Monday, March 13, 2017

Stitch by Stitch

I love to sew, but life happens and it's often one of the first things to go.  For the first time in my life, I have a sewing room.  It has a door, which I can close.  It provides a sense of peaceful solitude -- a place to create and imagine.  It also provides an opportunity for disaster.  Fabric is piled everywhere. Bobbins are scattered over the table.  Snipped threads snake and cling.  It's easy to let the mess of creation collect and grow.  But I finally have a room of my own.  


I've been thinking about my Grandma Jones a great deal lately.  I wrote a post about her handcrafted items a few days ago.  I think this desire for creation comes from her.  What a gift to see a piece of fabric and to imagine what it might become! And in many ways, I think this is how I try to approach life.  I see a swatch there, a torn patch there, and simply by stitching the two together, it becomes.  It takes on new life. I rarely use a pattern, it's just an idea that takes shape, stitch by stitch.

The fabric store is one of my very favorite places because it's filled with so many beautiful things, arranged by color and type.  And all you have to do is pick one (or 10), take it to the cutting counter, and you're on your way.  And how magical that hundreds of people pass the bolts of fabric, that a few are drawn to the same pattern, but the ways in which each person uses that material will take a thousand forms?

But there's one piece I simply cannot begin.  My grandmother was mid-quilt when the cancer took hold.  She was a frugal woman.  The flowers are made from remnants of old clothes or remnants from another project.  None of the items in this quilt were purchased for the sake of making a quilt. They were found items from her home.  My aunt gifted me this unfinished quilt -- sewn by my grandmother's hand, thread and needle and time -- and urged me to finish it.  I want to.  I want to pick up where she left off.  But how?  I'm self-taught.  What if I mess it up, if her pieces fray because of my inexperience? And how do I finish it?  Where do my pieces come from?  Where do I find them?
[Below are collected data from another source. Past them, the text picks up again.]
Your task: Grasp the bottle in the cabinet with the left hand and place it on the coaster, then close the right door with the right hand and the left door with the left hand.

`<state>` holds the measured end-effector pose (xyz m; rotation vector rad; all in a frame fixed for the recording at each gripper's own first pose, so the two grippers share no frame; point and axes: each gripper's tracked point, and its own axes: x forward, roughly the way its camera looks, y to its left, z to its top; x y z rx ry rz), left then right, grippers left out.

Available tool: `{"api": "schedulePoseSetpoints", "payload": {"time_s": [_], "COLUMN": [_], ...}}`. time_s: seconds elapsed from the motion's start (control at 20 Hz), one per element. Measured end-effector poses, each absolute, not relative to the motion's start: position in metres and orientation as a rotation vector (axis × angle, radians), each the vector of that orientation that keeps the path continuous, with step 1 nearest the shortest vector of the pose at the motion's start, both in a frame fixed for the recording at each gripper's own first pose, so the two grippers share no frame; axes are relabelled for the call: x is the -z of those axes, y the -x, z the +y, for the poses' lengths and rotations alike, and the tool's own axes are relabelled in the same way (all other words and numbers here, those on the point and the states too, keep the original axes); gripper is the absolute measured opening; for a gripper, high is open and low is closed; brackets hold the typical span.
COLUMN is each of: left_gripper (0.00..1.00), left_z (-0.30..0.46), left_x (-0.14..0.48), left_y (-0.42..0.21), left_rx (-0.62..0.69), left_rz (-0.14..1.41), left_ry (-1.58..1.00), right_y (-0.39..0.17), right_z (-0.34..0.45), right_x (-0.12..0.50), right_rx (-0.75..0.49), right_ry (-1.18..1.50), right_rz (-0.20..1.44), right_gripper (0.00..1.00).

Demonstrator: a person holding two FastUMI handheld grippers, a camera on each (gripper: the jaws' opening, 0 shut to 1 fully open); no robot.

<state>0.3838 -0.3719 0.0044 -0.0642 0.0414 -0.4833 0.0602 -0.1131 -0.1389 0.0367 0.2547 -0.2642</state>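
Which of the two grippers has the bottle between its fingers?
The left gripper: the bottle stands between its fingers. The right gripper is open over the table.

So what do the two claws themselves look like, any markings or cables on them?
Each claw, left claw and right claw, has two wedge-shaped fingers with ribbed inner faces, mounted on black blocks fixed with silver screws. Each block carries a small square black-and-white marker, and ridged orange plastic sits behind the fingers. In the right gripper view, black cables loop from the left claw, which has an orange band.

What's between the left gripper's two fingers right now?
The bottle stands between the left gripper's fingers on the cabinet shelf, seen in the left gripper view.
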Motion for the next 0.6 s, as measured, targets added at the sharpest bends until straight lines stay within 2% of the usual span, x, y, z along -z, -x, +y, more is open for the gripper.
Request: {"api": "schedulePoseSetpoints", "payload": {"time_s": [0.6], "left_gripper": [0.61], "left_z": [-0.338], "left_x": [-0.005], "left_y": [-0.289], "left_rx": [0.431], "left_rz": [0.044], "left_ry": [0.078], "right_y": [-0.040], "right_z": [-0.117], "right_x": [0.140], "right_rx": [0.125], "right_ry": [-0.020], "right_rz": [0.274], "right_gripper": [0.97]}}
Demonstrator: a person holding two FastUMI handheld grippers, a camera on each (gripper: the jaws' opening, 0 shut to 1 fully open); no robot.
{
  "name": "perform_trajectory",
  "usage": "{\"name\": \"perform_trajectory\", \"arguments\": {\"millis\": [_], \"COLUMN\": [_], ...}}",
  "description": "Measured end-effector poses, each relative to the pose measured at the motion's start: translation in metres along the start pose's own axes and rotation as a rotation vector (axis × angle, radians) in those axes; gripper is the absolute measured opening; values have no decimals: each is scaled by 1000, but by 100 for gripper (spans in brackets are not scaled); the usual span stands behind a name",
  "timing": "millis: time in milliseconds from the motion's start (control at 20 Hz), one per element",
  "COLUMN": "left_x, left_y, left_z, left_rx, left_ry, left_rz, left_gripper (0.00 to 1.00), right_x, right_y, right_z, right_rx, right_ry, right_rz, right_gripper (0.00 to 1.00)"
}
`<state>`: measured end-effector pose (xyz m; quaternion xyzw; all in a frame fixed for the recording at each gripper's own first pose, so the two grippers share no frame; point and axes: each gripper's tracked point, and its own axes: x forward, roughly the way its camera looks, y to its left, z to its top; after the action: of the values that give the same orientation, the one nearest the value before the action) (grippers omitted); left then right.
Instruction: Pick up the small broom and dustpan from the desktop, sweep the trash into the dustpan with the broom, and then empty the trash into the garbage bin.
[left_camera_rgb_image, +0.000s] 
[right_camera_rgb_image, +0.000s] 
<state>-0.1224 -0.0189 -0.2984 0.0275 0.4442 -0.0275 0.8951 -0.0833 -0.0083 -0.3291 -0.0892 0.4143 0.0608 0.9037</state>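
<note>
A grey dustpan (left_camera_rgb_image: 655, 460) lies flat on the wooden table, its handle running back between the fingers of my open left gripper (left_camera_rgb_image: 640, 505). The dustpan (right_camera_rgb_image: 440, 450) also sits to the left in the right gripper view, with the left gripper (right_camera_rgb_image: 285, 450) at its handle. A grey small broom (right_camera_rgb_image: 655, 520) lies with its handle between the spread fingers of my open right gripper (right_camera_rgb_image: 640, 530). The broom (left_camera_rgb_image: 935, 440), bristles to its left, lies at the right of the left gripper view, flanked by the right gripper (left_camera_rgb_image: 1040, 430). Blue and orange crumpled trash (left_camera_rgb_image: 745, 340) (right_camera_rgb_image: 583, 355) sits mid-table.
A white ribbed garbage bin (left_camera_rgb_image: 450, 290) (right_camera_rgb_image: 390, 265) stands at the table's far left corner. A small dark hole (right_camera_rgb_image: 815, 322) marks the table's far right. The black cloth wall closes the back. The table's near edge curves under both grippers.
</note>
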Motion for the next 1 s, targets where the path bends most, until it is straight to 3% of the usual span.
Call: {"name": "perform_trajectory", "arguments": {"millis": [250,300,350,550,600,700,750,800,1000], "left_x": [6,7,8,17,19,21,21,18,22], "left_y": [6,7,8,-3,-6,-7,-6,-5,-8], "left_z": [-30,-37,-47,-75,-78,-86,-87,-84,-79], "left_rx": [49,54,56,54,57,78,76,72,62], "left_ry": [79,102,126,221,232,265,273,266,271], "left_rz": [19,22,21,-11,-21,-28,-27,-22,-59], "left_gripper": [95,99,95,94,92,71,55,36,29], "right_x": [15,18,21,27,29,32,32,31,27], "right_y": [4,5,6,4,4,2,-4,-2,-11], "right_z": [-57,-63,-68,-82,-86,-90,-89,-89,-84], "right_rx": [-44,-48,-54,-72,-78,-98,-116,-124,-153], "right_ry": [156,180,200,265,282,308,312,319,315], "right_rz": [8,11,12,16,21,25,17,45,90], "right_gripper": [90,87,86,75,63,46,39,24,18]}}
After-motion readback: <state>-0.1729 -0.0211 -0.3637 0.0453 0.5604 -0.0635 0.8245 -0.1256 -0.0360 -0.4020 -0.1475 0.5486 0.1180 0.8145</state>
I'll have the courage to begin it one day.  And when I do, I know she'll be with me.  Even if my stitches aren't straight, if the seams aren't perfect, it will be an extension -- however imperfect -- of her.  And it will be enough.  

1 comment:

  1. what a beautiful gift - but I understand the fear of starting. Maybe the thing to do is ask family members to send you old fabric or clothes that you can cut from. Start by gathering fabric. Then work on a pieces that you can complete without connecting to hers until you are sure of yourself. It makes me want to be out my unfinished quilt and get busy. Good Luck!